After the call was over, I placed my phone against my hands and screamed in frustration. Then I looked around and went towards my closet, I stared at it and then took a deep breath.


*AFTERNOON*

Marisa's funeral is now over, and I regret not going even though Taeyun was there too. Now, I lost my second mother, if I could say it that way since my real mother hasn't shown some interest in me after coming back to Seoul.

All day long I've been walking around Seoul, seeing every place I could, every alley I know, and all my favourites places I enjoy to visit often. It felt like a goodbye, it felt somehow as an eternal "see you later", and I didn't like it at all. But when I got tired of just being outside, I returned to my house and started to look around it, until, I sat down on the couch of the living room and started to watch videos and photos on my phone.


The hours passed since I started to watch videos of all my friends, Taeyun and I, and even some photos we took in these months I stayed. Some tears dropped here and there, I laughed at Hansol's silliness and my own.

I just remembered the things I lived in.

Right now, I made up my mind and decided to take a step back to Osaka, and hope for the best once I return. At this moment, I'm putting my clothes inside my luggage while I'm listening to Marisa's words wandering inside my head.

I shouldn't feel bad by leaving, after all, I waited for her for more than one month. Is that egoist from my part?

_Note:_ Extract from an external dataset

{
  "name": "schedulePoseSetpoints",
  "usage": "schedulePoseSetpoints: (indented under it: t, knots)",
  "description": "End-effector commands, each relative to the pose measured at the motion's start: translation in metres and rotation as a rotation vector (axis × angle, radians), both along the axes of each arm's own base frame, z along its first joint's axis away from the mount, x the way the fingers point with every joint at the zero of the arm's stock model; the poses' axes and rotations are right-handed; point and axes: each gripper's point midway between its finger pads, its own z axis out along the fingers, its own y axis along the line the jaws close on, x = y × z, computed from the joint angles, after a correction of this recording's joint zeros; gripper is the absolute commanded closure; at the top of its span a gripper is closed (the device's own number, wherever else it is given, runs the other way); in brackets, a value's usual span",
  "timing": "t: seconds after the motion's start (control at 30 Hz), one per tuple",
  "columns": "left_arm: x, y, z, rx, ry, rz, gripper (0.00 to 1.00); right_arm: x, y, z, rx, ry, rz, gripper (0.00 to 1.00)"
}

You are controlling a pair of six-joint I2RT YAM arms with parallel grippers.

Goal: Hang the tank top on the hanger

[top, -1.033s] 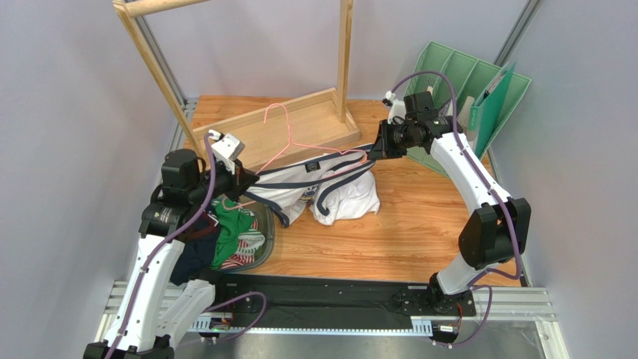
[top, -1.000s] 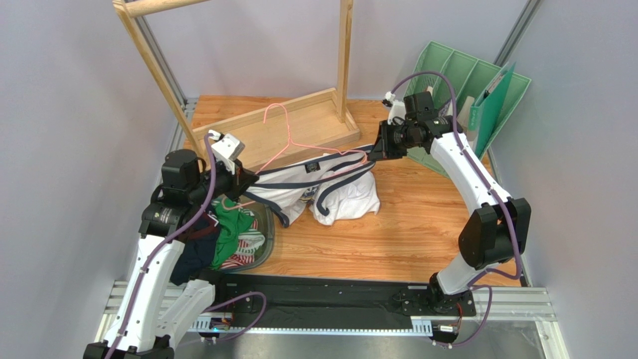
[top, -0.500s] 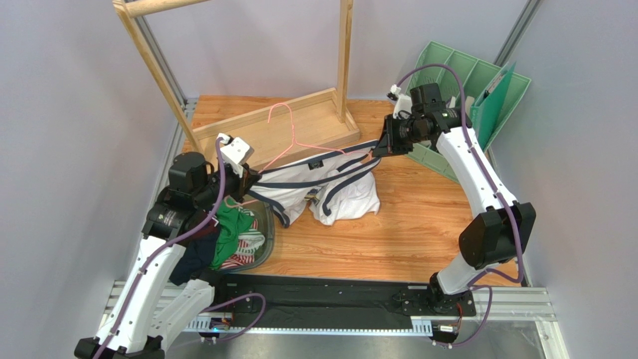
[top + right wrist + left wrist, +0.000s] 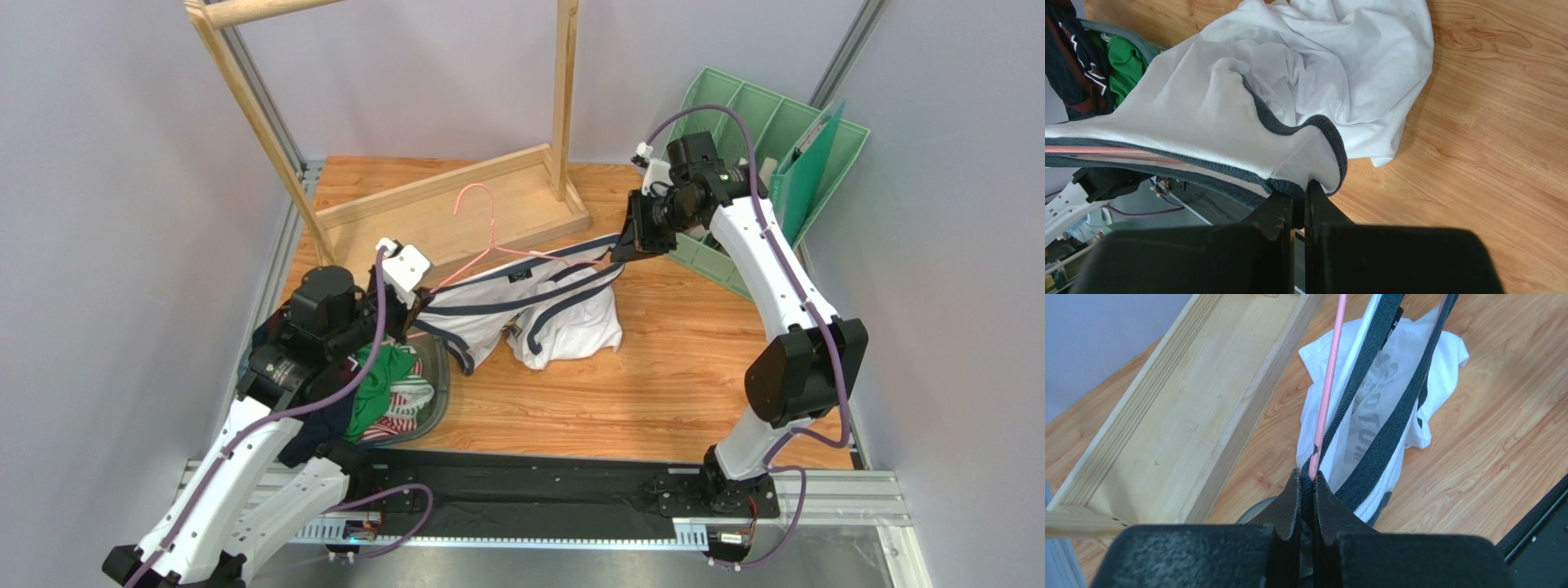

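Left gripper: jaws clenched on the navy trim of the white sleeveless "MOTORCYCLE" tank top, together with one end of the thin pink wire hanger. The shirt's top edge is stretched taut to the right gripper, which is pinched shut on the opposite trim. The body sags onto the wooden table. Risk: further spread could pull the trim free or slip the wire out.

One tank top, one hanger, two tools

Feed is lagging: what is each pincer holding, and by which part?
The left pincer grips the tank top by its navy trim, pinched together with the hanger wire. The right pincer grips another navy-trimmed edge of it.
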Motion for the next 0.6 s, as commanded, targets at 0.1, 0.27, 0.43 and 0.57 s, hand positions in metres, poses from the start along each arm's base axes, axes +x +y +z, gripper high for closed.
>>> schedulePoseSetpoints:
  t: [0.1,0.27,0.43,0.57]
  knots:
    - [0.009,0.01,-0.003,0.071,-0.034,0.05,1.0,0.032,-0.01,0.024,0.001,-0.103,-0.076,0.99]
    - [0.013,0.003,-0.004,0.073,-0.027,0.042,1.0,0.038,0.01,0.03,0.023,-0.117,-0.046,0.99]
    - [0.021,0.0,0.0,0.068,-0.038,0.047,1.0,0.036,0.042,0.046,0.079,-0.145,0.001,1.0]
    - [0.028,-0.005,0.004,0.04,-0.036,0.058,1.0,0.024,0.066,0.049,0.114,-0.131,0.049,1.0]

Before I could think more, my phone rang which made my thoughts disappear. I left my folded shirt inside my luggage before answering the phone call, it was my mom.

-Hey mom, are you waiting for me already? – I asked as I kept placing my things inside the luggage.

-Actually, I wanted to talk about that with you, can I? – She questioned.

-Of course – I said.

-I-I don't think you should return to Osaka, son – My mother stuttered.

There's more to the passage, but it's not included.